▶ _YOUR INSTRUCTIONS_
Beginning with the line that includes "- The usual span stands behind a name" and ending with the last line of the listing below, write out each line exactly, with no other output.

▶ _DATASET RECORDS_
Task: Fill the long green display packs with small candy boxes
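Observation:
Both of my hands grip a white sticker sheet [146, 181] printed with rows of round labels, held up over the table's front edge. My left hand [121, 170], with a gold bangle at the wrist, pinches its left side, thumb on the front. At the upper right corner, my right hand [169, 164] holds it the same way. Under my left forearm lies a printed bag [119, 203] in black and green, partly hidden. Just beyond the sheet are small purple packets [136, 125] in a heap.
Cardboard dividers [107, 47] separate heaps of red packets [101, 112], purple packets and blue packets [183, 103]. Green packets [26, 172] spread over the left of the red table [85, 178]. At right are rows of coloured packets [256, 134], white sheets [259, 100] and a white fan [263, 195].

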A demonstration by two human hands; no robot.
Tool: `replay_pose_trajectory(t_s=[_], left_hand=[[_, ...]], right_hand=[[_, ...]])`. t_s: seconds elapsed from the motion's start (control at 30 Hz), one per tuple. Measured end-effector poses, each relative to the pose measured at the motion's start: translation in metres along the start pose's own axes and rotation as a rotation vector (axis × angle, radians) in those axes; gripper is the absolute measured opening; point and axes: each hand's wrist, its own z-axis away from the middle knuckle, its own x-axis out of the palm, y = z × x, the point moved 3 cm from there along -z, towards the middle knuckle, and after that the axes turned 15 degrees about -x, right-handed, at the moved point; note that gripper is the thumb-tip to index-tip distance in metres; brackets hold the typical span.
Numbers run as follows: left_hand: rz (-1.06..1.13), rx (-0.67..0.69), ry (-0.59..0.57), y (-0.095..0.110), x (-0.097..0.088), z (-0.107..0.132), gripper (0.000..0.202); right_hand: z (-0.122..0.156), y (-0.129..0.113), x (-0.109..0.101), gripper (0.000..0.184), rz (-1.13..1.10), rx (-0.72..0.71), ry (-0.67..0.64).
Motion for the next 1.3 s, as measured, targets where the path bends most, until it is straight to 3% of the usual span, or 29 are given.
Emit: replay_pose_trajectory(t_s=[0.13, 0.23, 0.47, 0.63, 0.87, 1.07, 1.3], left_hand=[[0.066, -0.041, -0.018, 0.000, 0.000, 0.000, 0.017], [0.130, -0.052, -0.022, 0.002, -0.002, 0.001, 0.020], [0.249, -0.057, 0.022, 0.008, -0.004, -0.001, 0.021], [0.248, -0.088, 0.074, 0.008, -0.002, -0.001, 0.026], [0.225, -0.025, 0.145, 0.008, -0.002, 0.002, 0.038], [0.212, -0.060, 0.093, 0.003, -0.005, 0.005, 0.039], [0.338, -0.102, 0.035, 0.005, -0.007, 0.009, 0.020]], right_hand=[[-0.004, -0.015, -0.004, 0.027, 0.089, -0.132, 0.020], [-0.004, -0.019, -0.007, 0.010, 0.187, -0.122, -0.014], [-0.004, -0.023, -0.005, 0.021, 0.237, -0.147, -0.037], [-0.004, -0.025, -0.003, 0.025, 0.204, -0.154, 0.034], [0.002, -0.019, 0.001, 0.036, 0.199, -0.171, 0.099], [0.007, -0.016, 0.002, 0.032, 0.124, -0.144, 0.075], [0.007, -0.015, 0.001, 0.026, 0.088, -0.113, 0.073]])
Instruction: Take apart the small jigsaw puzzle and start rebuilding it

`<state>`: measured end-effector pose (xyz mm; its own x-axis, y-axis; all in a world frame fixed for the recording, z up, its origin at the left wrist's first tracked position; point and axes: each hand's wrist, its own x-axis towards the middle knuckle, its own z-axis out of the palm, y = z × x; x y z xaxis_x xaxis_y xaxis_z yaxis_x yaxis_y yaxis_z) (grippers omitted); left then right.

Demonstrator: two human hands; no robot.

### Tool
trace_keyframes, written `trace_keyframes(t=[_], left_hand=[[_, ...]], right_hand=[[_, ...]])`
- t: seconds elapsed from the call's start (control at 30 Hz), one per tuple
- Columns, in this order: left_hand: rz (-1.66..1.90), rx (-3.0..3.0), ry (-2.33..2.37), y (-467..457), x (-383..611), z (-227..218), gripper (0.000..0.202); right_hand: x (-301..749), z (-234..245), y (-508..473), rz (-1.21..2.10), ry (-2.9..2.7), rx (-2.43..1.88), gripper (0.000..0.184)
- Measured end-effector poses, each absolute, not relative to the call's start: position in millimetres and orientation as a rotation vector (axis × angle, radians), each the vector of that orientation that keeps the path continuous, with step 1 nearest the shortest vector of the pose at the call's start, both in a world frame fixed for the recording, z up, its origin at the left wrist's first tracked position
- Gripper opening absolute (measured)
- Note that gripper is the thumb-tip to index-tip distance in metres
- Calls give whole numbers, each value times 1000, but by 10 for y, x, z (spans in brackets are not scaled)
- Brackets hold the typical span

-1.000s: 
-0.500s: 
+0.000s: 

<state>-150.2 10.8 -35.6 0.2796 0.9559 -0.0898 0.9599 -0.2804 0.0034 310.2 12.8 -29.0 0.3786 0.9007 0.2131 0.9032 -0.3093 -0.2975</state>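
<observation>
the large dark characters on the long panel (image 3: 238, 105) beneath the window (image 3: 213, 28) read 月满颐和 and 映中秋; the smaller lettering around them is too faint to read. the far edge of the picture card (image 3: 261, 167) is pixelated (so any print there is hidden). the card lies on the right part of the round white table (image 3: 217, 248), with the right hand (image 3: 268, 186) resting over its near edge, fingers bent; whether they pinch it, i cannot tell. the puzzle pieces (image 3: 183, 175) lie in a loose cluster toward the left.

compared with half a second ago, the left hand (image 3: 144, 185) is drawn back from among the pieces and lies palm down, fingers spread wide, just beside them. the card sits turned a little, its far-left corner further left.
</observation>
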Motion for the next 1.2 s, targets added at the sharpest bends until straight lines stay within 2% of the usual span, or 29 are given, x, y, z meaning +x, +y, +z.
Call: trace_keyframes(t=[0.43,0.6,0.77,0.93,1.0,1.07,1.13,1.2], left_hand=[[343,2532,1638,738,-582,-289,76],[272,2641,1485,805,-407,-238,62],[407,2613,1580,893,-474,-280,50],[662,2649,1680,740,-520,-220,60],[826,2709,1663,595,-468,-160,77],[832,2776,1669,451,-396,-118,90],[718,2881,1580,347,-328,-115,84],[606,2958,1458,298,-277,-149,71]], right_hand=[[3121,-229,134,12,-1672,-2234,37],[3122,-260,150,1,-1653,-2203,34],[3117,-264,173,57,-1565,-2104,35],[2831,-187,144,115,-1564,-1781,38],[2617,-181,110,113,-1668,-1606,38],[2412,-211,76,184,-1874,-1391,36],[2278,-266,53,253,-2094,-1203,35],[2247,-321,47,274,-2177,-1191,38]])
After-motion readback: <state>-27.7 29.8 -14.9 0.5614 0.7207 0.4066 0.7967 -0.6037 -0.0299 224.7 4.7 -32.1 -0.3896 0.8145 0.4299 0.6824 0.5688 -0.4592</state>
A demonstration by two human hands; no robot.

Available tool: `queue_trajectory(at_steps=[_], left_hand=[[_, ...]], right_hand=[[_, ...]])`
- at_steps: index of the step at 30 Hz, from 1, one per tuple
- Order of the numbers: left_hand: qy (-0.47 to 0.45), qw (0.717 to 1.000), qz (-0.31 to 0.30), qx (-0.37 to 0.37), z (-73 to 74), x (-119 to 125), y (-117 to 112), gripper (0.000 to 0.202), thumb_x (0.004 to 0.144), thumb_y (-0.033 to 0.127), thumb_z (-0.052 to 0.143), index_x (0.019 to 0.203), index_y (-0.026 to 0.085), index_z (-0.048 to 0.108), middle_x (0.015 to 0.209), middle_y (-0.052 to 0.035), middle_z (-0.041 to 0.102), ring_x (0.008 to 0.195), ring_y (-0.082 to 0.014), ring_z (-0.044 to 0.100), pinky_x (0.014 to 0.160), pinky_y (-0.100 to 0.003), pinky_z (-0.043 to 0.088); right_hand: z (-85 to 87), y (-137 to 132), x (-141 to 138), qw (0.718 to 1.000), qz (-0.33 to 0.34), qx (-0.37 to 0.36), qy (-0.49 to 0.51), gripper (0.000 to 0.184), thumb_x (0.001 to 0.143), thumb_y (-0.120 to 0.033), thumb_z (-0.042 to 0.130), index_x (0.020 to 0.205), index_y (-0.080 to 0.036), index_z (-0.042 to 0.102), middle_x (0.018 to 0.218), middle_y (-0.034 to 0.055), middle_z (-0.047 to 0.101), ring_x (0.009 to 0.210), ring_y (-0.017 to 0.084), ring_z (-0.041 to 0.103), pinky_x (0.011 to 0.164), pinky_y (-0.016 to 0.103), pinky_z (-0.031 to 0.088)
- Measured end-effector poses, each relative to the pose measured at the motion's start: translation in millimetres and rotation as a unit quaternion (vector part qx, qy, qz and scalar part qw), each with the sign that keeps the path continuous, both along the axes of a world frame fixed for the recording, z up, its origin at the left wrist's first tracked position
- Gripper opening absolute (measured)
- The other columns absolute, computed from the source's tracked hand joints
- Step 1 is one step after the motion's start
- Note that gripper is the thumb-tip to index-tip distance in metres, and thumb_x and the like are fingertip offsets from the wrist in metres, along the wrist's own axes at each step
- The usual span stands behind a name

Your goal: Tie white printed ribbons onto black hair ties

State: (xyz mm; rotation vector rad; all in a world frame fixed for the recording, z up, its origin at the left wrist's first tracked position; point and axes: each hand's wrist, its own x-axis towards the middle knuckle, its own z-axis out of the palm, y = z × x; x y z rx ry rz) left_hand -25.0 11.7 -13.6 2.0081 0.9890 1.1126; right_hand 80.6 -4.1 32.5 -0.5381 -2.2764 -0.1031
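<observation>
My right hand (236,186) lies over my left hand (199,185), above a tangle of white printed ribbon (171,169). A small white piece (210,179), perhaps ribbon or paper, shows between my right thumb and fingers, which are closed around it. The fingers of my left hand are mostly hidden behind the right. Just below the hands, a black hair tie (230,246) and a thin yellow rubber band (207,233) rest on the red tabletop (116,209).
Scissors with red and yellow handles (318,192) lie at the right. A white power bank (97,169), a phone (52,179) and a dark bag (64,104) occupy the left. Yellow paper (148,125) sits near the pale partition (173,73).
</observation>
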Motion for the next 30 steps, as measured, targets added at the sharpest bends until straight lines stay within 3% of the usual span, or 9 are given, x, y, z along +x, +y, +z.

▶ _EXERCISE ANSWER_
- The usual span stands behind a name

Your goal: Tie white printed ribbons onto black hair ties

State: (xyz mm; rotation vector rad; all in a world frame fixed for the recording, z up, its origin at the left wrist's first tracked position; point and axes: each hand's wrist, its own x-axis towards the middle knuckle, its own z-axis out of the palm, y = z × x; x y z rx ry rz) left_hand -25.0 11.7 -13.6 2.0081 0.9890 1.1126; right_hand 80.6 -4.1 32.5 -0.5381 -2.2764 -0.1031
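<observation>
My right hand (236,186) lies over my left hand (199,185), above a tangle of white printed ribbon (171,169). A small white piece (210,179), perhaps ribbon or paper, shows between my right thumb and fingers, which are closed around it. The fingers of my left hand are mostly hidden behind the right. Just below the hands, a black hair tie (230,246) and a thin yellow rubber band (207,233) rest on the red tabletop (116,209).
Scissors with red and yellow handles (318,192) lie at the right. A white power bank (97,169), a phone (52,179) and a dark bag (64,104) occupy the left. Yellow paper (148,125) sits near the pale partition (173,73).
</observation>
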Motion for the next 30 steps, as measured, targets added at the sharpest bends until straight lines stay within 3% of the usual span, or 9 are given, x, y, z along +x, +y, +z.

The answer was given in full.